Most active commenters
  • KellyCriterion(3)

←back to thread

I couldn't find a logging library that worked for my library, so I made one

(hackers.pub)
28 points todsacerdoti | 11 comments | 12 Dec 25 15:46 UTC | HN request time: 1.128s | source | bottom
1. KellyCriterion ◴[13 Dec 25 07:27 UTC] No.46252778[source]
industry-proven and mature libs like LOG4J or LOG4Net are not sufficient?
replies(4): >>46254636 #>>46306388 #>>46306464 #>>46306602 #
2. hansvm ◴[13 Dec 25 14:14 UTC] No.46254636[source]
You mean this log4j [0] with major vulnerabilities the industry missed for nearly a decade?

[0] https://en.wikipedia.org/wiki/Log4Shell

replies(3): >>46254979 #>>46255024 #>>46306127 #
3. mashepp ◴[13 Dec 25 15:00 UTC] No.46254979[source]
So you don’t use any software that has had a security vulnerability?

What operating system and browser did you use to write your post?

replies(1): >>46306082 #
4. KellyCriterion ◴[13 Dec 25 15:06 UTC] No.46255024[source]
Have you used ever OpenSSL? :-D

The thing is: A bug does not invalidate enterprise adoption - Microsoft ist a good example.

replies(1): >>46255251 #
5. hansvm ◴[13 Dec 25 15:34 UTC] No.46255251{3}[source]
That was less my point, and more that "battle-tested" doesn't have to be a cudgel to argue against in-house projects, especially when considering defect rates (the more-general solution is very often slower and buggier to support the features you don't need).
replies(1): >>46255492 #
6. KellyCriterion ◴[13 Dec 25 16:00 UTC] No.46255492{4}[source]
Maybe we should differ the terms:

"industry proven" -> MS/Windows -> yes

"battle tested" -> MS Windows -> you may discuss? :-D

If there is an inhouse solution available and which is really working, then Id not introduce an externa component here.
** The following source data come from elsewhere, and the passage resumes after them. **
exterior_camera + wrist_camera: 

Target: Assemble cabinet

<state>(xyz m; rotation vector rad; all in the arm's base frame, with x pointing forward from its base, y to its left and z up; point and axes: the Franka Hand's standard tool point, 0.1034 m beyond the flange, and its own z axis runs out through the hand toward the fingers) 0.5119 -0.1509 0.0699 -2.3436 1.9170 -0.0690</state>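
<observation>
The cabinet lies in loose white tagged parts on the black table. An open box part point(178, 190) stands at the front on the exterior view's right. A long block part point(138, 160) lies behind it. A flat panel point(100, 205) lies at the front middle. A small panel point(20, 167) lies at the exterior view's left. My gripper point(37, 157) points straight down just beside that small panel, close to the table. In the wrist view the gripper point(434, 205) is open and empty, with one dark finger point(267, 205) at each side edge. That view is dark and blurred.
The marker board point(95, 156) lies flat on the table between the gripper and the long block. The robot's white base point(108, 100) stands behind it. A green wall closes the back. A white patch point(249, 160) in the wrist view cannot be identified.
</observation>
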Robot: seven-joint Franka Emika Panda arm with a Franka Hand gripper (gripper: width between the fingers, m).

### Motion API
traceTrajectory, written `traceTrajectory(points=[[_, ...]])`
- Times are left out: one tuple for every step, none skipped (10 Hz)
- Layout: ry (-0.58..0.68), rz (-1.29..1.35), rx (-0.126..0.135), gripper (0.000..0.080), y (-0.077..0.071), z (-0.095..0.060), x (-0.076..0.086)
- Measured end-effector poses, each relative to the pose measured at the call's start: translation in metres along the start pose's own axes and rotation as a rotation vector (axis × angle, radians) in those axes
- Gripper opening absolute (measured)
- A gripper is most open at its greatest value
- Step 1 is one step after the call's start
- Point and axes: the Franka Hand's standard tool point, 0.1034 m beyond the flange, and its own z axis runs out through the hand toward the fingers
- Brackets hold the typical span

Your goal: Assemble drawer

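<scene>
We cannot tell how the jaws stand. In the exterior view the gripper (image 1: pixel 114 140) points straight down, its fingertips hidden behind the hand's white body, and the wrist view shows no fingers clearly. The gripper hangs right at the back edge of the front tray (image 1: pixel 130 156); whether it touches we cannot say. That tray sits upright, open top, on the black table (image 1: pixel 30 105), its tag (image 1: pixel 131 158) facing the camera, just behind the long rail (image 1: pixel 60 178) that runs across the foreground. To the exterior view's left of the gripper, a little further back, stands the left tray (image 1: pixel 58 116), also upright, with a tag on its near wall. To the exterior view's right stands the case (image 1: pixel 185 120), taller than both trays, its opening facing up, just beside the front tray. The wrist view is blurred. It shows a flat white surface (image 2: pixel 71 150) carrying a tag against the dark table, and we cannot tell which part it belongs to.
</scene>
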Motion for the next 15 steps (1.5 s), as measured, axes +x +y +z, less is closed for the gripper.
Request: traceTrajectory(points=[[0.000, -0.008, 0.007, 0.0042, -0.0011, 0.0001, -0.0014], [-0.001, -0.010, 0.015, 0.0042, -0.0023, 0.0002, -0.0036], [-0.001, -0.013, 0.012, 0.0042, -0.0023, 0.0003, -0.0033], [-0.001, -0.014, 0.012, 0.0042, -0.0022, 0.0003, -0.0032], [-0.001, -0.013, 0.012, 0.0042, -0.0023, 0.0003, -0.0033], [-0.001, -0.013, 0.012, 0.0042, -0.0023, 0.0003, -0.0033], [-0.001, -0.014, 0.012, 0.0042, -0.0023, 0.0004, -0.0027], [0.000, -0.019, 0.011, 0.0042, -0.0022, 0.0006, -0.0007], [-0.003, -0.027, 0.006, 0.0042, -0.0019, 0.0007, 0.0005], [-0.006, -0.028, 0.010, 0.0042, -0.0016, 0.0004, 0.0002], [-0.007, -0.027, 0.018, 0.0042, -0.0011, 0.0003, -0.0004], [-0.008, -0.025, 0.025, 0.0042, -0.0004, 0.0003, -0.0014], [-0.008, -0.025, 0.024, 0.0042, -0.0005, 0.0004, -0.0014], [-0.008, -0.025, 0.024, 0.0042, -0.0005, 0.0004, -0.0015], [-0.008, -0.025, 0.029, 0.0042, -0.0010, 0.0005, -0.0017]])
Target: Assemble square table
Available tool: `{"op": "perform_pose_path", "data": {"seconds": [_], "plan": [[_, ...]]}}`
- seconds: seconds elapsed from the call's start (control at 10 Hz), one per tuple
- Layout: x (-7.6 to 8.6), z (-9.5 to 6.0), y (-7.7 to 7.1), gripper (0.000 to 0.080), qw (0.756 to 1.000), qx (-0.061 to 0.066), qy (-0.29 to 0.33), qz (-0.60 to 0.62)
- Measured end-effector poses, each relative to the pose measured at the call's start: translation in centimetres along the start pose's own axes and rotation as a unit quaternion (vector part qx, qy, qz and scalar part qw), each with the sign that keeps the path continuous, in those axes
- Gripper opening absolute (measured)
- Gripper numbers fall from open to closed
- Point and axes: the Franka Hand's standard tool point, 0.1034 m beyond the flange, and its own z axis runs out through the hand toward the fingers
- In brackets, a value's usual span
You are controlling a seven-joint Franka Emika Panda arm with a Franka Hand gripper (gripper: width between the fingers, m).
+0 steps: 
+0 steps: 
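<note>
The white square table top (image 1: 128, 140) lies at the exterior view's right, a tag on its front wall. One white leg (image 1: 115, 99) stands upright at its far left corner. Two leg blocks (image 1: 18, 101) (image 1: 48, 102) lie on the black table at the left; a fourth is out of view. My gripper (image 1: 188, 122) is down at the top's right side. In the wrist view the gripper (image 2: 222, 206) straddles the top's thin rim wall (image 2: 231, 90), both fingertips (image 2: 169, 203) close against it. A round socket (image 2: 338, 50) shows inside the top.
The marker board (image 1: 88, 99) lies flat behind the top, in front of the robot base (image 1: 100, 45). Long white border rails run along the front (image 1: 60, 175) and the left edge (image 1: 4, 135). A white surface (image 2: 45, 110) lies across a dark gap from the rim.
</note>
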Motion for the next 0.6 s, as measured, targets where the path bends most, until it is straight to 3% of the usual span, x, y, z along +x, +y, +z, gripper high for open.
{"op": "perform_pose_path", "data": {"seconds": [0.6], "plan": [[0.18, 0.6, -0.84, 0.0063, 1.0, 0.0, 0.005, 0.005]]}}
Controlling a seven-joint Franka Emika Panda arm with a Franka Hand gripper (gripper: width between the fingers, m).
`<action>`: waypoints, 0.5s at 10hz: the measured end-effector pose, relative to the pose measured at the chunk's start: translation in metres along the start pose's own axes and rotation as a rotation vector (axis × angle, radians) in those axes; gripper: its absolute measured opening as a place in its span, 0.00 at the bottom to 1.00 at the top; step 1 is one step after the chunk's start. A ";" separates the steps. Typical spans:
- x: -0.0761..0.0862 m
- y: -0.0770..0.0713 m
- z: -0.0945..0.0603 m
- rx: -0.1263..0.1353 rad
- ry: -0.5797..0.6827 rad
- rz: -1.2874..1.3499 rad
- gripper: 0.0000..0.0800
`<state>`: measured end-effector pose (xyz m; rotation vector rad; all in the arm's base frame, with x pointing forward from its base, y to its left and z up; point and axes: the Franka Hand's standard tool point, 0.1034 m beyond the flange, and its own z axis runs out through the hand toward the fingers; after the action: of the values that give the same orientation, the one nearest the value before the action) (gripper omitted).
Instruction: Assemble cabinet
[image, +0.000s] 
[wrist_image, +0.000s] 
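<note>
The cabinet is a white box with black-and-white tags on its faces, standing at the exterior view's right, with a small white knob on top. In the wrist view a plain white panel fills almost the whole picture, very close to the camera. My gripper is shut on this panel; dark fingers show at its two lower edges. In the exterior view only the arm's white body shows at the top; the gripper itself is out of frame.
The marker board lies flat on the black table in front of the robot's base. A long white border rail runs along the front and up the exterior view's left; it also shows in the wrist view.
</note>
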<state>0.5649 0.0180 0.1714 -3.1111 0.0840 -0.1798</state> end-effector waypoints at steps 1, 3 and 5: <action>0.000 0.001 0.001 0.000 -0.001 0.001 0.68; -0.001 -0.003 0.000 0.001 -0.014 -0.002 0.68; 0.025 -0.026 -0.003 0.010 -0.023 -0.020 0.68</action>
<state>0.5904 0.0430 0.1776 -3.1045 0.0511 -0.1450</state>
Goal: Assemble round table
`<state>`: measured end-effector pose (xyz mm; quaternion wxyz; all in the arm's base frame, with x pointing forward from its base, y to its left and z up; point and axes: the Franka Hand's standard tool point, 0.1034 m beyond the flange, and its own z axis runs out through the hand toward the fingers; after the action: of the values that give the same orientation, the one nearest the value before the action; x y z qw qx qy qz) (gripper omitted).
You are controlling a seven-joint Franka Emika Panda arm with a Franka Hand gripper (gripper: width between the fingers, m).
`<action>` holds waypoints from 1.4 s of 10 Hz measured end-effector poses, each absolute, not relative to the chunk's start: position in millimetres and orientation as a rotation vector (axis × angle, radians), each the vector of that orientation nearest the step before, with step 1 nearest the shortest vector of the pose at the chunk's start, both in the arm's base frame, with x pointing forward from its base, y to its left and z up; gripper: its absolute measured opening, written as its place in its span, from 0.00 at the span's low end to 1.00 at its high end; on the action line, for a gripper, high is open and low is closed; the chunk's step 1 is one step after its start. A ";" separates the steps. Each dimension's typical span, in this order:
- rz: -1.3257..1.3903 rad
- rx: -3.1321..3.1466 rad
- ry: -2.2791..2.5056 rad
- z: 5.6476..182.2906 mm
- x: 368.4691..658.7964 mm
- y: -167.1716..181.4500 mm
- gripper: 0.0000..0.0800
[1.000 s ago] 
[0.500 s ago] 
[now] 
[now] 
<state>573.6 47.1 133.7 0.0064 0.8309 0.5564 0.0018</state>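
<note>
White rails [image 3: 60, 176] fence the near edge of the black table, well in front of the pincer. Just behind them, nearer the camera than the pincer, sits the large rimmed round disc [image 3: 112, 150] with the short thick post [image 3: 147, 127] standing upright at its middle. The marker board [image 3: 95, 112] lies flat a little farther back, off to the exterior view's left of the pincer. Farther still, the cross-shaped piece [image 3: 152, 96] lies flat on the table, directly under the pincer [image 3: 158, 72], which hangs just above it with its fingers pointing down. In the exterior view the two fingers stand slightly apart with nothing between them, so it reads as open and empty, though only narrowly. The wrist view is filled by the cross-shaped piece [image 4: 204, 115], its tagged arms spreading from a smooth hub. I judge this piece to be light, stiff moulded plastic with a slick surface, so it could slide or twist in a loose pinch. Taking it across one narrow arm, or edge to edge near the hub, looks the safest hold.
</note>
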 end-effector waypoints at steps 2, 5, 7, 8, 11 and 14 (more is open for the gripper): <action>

If you start from zero, then using a pre-existing component should be the path, in my perception. Sure, one can waste time write a logger, but should have e.g. Bezos spent time coding on a logging lib or care about the webshop and use an existing lib for that - but in most cases it does not payoff to do whatever self-implementation-voodoo someone imagines: its just a waste of time. (Esp. since most companies do not take off enough to make such an investment plausible)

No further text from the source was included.